Re: [PATCH][4/4] poll()/select() timeout behavior

From: Bill Rugolsky Jr.
Date: Sat Feb 21 2004 - 14:32:48 EST


On Sat, Feb 21, 2004 at 04:18:06PM +0000, Jamie Lokier wrote:
> select's behaviour is fun when trying to do smooth game animation on
> X... Humans are pretty good at noticing jitter in the animation of a
> moving object. Years ago, I ended up writing an estimator which
> deduced the granularity and rounding of select(), so that I could then
> _reduce_ the timeout given to select() followed by a busy wait up to
> the desired time. That was needed for SunOS. Nowadays with 1kHz
> jiffies it's not a problem, but not all systems have that.
>
> So, I agree, the change might break current apps.

Hi Jamie,

Sorry I forgot to CC you on this ...

I don't feel strongly about the select() fencepost change, so no matter.
The man page wording in the past has been "unfortunate", using phrases
like "no longer than", which is a ridiculously imprecise wording in
light of how timers and sleep queues actually work.

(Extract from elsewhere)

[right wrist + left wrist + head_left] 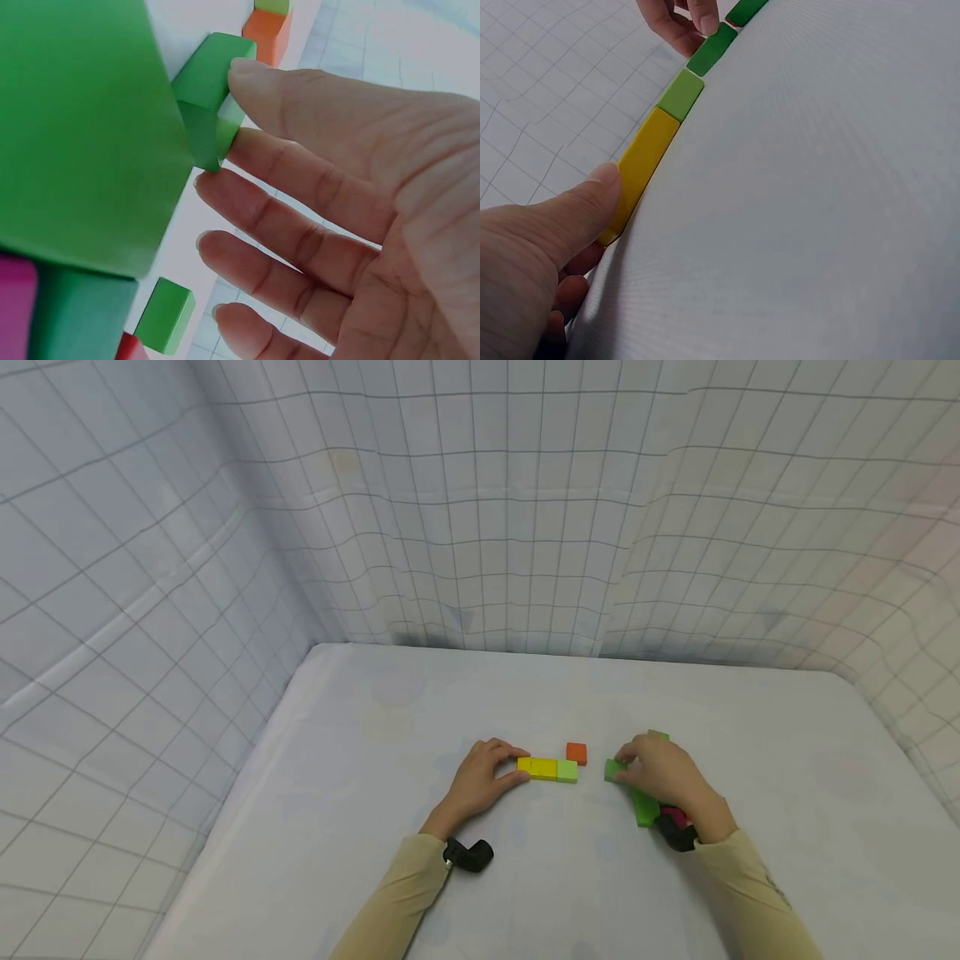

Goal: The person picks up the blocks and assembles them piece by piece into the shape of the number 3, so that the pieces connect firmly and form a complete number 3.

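My left hand [477, 777] pinches the left end of a row of yellow blocks [542, 767], with the thumb on the near side. A light green block [567, 771] sits flush against the row's right end. Across a short gap, my right hand [667, 772] holds a small green block [612, 771] between thumb and fingers. In the right wrist view the thumb presses the edge of this green block [214, 67], while the other fingers spread below. An orange block [576, 753] lies just behind the light green one.
Beneath and beside the right hand are more green blocks [647, 810], partly hidden by it. The right wrist view also shows a magenta block [15, 307] and a red block [131, 349] at its lower left. Gridded cloth [480, 527] walls the white table [420, 693].
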The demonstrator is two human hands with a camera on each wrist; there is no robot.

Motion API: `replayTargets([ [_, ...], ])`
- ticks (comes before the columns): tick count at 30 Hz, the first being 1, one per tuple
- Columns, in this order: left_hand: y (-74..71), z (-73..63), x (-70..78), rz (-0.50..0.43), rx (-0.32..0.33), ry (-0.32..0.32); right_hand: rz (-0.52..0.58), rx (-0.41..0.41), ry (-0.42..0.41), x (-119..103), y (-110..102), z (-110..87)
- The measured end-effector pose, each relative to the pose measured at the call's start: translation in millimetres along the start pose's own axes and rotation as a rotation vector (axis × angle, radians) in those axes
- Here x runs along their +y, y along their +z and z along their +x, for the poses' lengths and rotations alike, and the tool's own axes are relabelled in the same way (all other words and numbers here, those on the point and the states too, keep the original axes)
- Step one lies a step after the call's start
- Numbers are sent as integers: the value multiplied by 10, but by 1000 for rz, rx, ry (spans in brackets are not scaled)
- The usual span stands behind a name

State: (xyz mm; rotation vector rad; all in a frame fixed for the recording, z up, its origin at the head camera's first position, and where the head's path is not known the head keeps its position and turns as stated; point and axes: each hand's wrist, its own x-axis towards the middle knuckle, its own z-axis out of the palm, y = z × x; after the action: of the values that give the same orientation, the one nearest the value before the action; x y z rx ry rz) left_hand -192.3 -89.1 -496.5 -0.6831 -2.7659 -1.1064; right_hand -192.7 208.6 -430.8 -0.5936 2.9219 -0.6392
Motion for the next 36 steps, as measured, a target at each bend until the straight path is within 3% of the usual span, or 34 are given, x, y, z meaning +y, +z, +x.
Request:
replayTargets([
  [9,11,6,-4,10,3,6,-6,16,-75,-91,60,-81],
  [19,6,7,0,11,-8,-3,23,-11,-69,-192,142,-167],
  [26,28,-2,-1,5,-21,-21,-14,-38,-78,-268,139,-217],
  [36,-5,16,4,-1,-15,-17,23,-49,-73,-281,202,-152],
])
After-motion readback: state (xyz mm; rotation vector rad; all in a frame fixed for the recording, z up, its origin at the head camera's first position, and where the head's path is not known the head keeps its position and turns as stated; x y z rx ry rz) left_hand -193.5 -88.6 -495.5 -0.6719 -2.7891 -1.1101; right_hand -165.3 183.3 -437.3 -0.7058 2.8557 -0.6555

As for the behaviour of usec overflow, there are probably existing
apps that abuse the interface (which is strictly checked on other platforms).

Below is a merged patch which drops the select fencepost change and handles
usec overflow instead of rejecting it. It incorporates the poll overflow
fix and the "don't sleep forever" semantic (and cleans up the use of < v. <=
in my earlier patches).

> If the current behaviour is retained, shouldn't select(), poll() and
> epoll() at least agree on the same rounding direction? poll/epoll
> should be suitable as replacements for select, but I don't think they
> are timing-wise.

You can compare the two manpages:
http://www.opengroup.org/onlinepubs/007904975/functions/select.html

If none of the selected descriptors are ready for the requested operation,
the pselect() or select() function shall block until at least one of
the requested operations becomes ready, until the timeout occurs, or
until interrupted by a signal. The timeout parameter controls how long
the pselect() or select() function shall take before timing out. If
the timeout parameter is not a null pointer, it specifies a maximum
interval to wait for the selection to complete. If the specified time
interval expires without any requested operation becoming ready, the
function shall return. If the timeout parameter is a null pointer,
then the call to pselect() or select() shall block indefinitely until
at least one descriptor meets the specified criteria. To effect a poll,
the timeout parameter should not be a null pointer, and should point to
a zero-valued timespec structure.

...

Implementations may place limitations on the maximum timeout interval
supported. All implementations shall support a maximum timeout interval
of at least 31 days. If the timeout argument specifies a timeout interval
greater than the implementation-defined maximum value, the maximum value
shall be used as the actual timeout value. Implementations may also place
limitations on the granularity of timeout intervals. If the requested
timeout interval requires a finer granularity than the implementation
supports, the actual timeout interval shall be rounded up to the next
supported value.

[Btw, we don't honor the 31-day requirement on 32-bit platforms with HZ=1000;
I certainly don't care.]

http://www.opengroup.org/onlinepubs/007904975/functions/poll.html


If none of the defined events have occurred on any selected file
descriptor, poll() shall wait at least timeout milliseconds for an event
to occur on any of the selected file descriptors. If the value of timeout
is 0, poll() shall return immediately. If the value of timeout is -1,
poll() shall block until a requested event occurs or until the call
is interrupted.

Implementations may place limitations on the granularity of timeout
intervals. If the requested timeout interval requires a finer granularity
than the implementation supports, the actual timeout interval shall be
rounded up to the next supported value.

I think the intention is that poll() requires the +1 jiffy.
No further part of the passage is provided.